Posting a photo on Instagram, Hebert shared a picture of himself alongside Martin Sensmeier (of both “1883” and “Yellowstone”). He says that it’s a “dream come true” to be working with the actor again.
Formerly, the two starred in The Chickasaw Rancher, another Western period piece. The film also stars “Yellowstone’s” Denim Richards – so by now, the gang pretty much know each other.
In the black and white photo posted by Hebert, the two are rocking sunglasses and smiling for the camera on what looks like a beautiful day on set.
“It was a dream come true workin w/ my boy @martinsensmeier again @1883official look for a new episode streaming tomorrow @paramountplus and if you haven’t seen @chickasawrancher @netflix check it out! #1883tv #paramountplus #chickasawrancher #netflix,” Hebert captions the photo.
Difficult Moments to Film on “1883”
Up until episode five of “1883,” Landry’s portrayal of Wade was assisted by fellow cowboy Ennis (Eric Nelsen). However, amid the love story of Ennis and Elsa Dutton (Isabel May), Nelsen’s character was tragically killed off.
It was a difficult and emotional moment for fans (I personally ugly cried for a good 10 minutes) and for the actors, the scene also took a toll. Eric Nelsen spoke to this, saying it was very “difficult” to shoot.
“It’s incredibly difficult [to act dead], actually,” said Eric Nelsen to Outsider. “You’d think you’re just laying there with your eyes closed, but there is so much emotion happening. It honestly took everything I had not to cry each take. I mean, I’m supposed to be laying there, passed away. So obviously I can’t be crying and feeling the emotions that Elsa’s giving, but when she’s screaming and holding onto me and laying on my chest and I’m thinking through what just happened, it took every ounce for me not to lose it every single time we shot it.
The “1883” actor also adds:
“So it was very difficult.

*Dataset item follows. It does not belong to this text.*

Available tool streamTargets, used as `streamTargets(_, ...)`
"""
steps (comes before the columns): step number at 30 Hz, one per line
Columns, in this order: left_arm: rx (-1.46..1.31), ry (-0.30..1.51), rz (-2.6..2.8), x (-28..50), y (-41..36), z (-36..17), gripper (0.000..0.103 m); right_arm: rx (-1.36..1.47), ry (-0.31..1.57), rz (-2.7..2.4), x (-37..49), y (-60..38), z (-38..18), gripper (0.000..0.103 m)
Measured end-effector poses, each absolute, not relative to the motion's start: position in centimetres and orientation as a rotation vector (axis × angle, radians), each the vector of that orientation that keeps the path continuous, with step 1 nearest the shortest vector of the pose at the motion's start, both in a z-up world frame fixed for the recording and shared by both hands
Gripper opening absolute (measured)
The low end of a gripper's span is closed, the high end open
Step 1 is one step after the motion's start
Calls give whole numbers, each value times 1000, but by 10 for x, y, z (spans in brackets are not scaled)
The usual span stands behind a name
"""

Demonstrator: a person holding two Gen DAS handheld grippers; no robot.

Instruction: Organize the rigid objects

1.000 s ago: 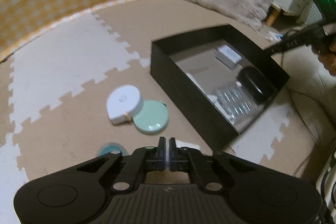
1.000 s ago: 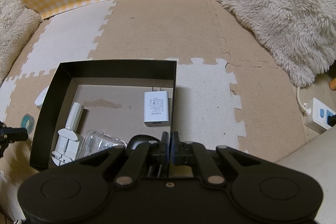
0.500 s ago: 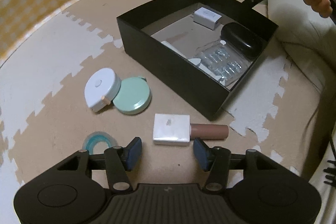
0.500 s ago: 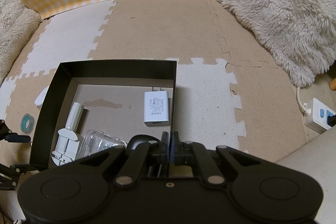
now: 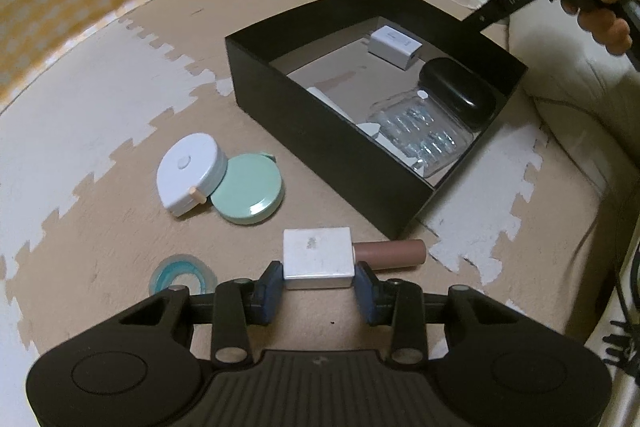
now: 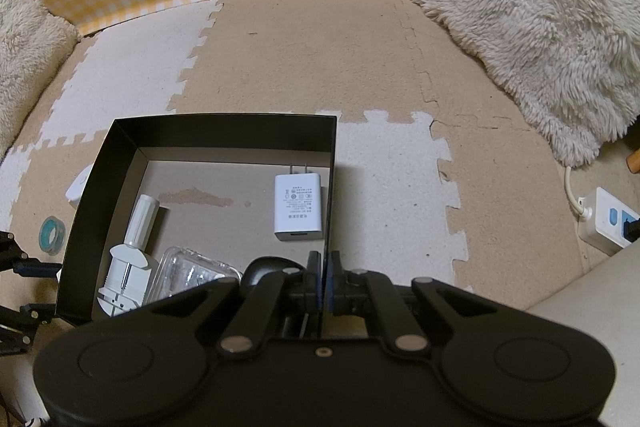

And there’s a heaviness on set at times like that and everybody feels it. I mean, camera operators are crying, directors are crying. So nobody there is feeling peachy. And so that hangs and everybody feels that. And as a group, I think we all were on the page. So it’s difficult, but it’s emotional and provokes a lot of feelings within one’s self. So the more powerful moments you get to experience on set are very special times.”